Crise no STF envolve Moraes e Mendonça
A crise ganhou intensidade depois que o ministro André Mendonça tornou público um relatório da Polícia Federal que continha informações sobre mensagens atribuídas a Daniel Vorcaro e Alexandre de Moraes. O material passou a integrar uma disputa institucional entre os dois ministros, com questionamentos sobre a origem das informações e sobre os procedimentos adotados na condução das apurações. Moraes, por sua vez, pediu investigação contra Mendonça, alegando possíveis irregularidades na atuação do colega.
O presidente do STF, Edson Fachin, passou a conduzir os procedimentos relacionados ao conflito entre os ministros. Fachin determinou que Mendonça e o procurador-geral da República, Paulo Gonet, apresentassem manifestações sobre as acusações feitas por Moraes, enquanto retirou o pedido de investigação contra Mendonça do inquérito das fake news.
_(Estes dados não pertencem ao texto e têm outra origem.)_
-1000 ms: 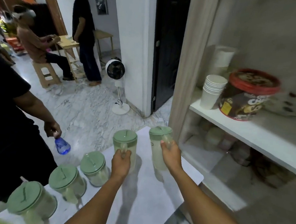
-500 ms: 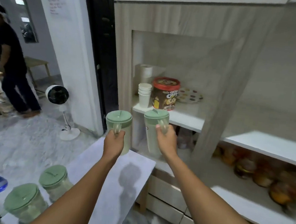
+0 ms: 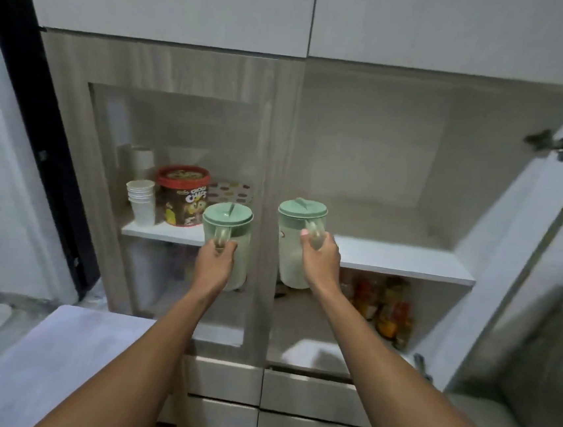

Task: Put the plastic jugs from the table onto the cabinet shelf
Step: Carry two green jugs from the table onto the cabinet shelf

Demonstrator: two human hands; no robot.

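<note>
I hold two pale plastic jugs with green lids in the air in front of the cabinet. My left hand grips the handle of the left jug, which hangs before the glass-fronted left section. My right hand grips the handle of the right jug, level with the front edge of the white cabinet shelf. The right section of the shelf is open and bare behind that jug. Both jugs are upright.
Behind the glass door stand stacked paper cups, a red-lidded cereal tub and a dotted plate. Bottles fill the lower shelf. The open cabinet door swings out at right. The white table is at lower left.
My view has swung right from the table to face the cabinet. Both hands have carried their jugs up and forward to shelf height. The remaining jugs on the table are out of view.
</note>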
A medida colocou a Presidência do Supremo no centro da condução institucional da crise.
Enquanto isso, o Senado passou a receber novas iniciativas relacionadas ao episódio. O presidente da Casa, Davi Alcolumbre, afirmou que existem 109 representações contra integrantes do STF e indicou que aguardaria os desdobramentos no Supremo antes de decidir sobre novas solicitações. Dessa forma, o pedido anunciado por Alessandro Vieira deverá ser submetido aos procedimentos próprios do Senado caso seja efetivamente protocolado.
Alessandro Vieira já havia criticado ministros do STF
A posição adotada agora por Alessandro Vieira não representa sua primeira iniciativa de responsabilização de integrantes do Supremo. Em abril, como relator da CPI do Crime Organizado, o senador apresentou relatório que pediu o indiciamento dos ministros Dias Toffoli, Alexandre de Moraes e Gilmar Mendes, além do procurador-geral da República, Paulo Gonet. Na ocasião, as medidas foram apresentadas no contexto das conclusões daquela comissão parlamentar.
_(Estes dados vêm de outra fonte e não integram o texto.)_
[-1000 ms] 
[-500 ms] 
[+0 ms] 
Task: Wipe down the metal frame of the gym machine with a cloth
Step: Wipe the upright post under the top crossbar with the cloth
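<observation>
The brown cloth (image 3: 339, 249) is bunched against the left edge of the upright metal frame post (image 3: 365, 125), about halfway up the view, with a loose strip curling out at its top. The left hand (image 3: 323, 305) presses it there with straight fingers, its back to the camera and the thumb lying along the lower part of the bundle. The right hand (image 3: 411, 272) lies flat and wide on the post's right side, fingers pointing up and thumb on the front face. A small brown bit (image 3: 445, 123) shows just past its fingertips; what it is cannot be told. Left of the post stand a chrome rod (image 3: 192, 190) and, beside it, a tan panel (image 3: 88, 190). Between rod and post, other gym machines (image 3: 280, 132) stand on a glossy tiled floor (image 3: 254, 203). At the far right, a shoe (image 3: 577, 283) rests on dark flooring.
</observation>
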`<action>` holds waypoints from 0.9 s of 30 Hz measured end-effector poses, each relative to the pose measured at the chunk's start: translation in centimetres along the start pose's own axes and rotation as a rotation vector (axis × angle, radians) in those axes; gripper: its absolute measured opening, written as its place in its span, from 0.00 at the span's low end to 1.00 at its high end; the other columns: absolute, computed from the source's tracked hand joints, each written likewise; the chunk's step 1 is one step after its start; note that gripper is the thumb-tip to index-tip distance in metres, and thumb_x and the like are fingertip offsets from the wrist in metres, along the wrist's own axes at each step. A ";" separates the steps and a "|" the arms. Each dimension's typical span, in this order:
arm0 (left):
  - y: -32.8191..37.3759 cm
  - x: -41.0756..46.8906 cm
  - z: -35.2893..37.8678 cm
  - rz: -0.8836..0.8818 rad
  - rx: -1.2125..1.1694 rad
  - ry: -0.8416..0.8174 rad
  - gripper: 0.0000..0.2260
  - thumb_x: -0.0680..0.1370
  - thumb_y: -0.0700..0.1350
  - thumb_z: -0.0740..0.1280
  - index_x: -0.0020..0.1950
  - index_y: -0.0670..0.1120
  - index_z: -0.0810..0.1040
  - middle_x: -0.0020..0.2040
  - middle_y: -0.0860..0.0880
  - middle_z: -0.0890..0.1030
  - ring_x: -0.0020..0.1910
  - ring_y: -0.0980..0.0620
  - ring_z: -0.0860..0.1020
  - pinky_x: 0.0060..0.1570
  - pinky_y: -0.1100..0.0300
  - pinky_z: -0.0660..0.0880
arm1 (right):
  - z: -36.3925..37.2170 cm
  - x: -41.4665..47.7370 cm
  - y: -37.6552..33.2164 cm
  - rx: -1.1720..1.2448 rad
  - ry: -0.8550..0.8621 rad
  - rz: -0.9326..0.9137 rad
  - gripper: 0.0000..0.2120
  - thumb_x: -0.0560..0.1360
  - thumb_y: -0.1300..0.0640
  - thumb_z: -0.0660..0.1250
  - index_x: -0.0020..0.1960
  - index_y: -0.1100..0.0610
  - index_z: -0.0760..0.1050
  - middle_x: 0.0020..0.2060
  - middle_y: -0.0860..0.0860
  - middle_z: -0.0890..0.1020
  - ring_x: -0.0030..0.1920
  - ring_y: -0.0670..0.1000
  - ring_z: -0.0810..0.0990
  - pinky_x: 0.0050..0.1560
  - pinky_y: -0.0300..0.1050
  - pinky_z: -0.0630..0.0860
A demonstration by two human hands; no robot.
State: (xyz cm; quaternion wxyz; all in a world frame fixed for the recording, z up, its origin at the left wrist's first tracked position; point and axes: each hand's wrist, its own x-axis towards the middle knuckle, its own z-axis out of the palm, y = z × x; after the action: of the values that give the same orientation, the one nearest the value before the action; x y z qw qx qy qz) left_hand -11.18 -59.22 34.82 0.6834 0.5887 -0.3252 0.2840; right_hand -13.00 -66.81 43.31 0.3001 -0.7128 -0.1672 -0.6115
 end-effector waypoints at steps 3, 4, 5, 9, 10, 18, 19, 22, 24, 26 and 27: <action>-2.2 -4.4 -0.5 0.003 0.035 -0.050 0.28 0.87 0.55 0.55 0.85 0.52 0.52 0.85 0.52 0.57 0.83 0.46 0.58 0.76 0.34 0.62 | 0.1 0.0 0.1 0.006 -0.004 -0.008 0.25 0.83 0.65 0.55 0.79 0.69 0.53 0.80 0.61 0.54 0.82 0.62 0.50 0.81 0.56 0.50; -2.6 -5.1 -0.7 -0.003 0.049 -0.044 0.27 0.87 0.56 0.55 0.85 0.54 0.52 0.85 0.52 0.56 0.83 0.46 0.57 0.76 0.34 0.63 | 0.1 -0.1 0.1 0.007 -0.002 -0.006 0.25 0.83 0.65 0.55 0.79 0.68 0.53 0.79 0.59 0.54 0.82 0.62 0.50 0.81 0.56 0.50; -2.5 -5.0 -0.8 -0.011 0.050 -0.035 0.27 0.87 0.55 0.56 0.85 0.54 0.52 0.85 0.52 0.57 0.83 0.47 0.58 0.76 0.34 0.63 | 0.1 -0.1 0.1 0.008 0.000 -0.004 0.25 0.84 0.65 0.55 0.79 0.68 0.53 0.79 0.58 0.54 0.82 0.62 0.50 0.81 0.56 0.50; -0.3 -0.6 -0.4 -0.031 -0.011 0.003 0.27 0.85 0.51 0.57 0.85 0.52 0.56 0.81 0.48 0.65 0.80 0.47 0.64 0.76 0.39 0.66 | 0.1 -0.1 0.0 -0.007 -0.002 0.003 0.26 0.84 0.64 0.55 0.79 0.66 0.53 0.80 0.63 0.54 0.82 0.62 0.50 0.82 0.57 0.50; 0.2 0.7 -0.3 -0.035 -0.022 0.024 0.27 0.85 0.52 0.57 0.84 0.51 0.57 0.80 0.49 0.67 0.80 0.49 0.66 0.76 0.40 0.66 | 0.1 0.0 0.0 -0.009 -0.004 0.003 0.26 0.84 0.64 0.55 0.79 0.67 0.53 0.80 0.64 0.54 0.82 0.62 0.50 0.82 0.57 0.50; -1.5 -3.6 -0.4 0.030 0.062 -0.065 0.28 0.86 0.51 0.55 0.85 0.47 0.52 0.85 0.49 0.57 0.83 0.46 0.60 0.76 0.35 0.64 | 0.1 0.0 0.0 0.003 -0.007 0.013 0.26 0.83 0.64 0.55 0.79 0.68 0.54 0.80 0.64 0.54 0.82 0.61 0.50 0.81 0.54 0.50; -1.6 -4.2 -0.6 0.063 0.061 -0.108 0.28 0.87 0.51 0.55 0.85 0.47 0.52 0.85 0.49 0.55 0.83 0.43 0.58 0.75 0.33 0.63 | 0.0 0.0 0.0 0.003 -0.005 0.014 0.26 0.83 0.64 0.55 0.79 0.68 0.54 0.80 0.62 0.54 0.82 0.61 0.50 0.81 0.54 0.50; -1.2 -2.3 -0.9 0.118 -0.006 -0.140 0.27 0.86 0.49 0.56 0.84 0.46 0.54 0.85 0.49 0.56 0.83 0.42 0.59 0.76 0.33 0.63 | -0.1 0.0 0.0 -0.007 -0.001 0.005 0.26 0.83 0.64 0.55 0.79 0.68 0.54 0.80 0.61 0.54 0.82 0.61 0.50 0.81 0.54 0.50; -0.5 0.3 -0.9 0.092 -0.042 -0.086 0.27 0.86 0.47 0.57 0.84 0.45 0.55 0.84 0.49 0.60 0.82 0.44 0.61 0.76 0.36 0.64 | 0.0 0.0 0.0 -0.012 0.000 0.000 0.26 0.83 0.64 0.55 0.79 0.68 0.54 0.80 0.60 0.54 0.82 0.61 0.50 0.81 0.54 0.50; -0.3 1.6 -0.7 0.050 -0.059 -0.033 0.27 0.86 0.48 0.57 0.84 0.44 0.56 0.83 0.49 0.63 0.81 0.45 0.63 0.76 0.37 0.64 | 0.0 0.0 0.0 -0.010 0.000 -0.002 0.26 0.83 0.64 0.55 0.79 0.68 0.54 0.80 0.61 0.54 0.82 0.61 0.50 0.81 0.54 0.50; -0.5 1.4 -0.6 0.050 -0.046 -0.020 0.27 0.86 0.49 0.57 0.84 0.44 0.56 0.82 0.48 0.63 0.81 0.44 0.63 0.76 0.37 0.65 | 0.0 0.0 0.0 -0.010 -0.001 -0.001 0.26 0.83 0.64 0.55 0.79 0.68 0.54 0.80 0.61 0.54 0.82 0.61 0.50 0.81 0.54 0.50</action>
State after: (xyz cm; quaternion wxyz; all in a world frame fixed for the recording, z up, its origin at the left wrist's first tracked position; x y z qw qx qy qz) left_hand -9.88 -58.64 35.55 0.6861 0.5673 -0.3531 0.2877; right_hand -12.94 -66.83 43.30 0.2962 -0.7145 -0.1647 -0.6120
O novo episódio, portanto, amplia a atuação do senador em torno das discussões sobre o funcionamento e a responsabilização de autoridades do Judiciário. A expressão “cadáver político”, usada por Vieira para se referir a Moraes, foi apresentada no contexto de sua avaliação sobre a situação política do ministro e não corresponde a uma decisão ou conclusão formal do Senado ou do Supremo. A eventual abertura de um processo de impeachment dependerá das regras constitucionais e regimentais aplicáveis.
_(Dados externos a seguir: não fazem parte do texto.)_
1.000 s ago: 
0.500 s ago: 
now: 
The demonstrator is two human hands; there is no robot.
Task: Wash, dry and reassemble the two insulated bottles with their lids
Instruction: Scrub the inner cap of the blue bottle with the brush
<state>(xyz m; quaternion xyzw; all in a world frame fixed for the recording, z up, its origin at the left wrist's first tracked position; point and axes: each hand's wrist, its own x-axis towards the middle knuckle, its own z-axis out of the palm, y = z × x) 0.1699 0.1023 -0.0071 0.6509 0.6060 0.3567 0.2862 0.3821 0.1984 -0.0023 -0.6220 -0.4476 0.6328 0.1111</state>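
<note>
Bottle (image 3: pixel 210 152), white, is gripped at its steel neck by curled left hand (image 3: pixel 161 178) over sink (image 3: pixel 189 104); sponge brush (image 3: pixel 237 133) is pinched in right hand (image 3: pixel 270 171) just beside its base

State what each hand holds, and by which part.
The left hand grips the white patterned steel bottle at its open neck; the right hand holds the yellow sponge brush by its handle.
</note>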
A crise também passou a ocorrer paralelamente às discussões eleitorais de 2026, mas os fatos envolvendo Moraes, Mendonça e Vorcaro continuam sujeitos a diferentes procedimentos de investigação e análise. Até o momento, as acusações e suspeitas mencionadas no debate político não equivalem automaticamente a conclusões definitivas sobre responsabilidade criminal ou administrativa. O novo pedido anunciado por Alessandro Vieira deverá acrescentar mais um capítulo à discussão no Senado sobre a responsabilização de ministros do STF.